Goal of the exercise:
Beginning with the first line of the data below, reproduce every line unchanged, ending with the line that holds "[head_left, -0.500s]".

Supplied information:
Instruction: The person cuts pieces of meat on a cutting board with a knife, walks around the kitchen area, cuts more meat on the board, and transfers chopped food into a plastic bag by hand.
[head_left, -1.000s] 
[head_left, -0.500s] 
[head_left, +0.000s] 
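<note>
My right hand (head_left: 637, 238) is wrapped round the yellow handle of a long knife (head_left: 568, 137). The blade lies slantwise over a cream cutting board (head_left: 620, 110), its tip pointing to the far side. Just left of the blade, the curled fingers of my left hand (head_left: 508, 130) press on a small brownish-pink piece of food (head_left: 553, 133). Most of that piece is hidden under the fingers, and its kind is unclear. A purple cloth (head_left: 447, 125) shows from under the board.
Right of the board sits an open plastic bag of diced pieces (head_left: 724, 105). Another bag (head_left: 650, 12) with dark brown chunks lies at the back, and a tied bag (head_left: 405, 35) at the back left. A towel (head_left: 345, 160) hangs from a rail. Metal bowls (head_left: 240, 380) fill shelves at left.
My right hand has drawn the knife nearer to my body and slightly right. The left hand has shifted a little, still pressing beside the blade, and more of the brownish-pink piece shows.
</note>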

Solution to this problem:
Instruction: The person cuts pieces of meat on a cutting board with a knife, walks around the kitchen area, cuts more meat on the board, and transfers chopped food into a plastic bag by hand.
[head_left, -1.000s] 
[head_left, -0.500s] 

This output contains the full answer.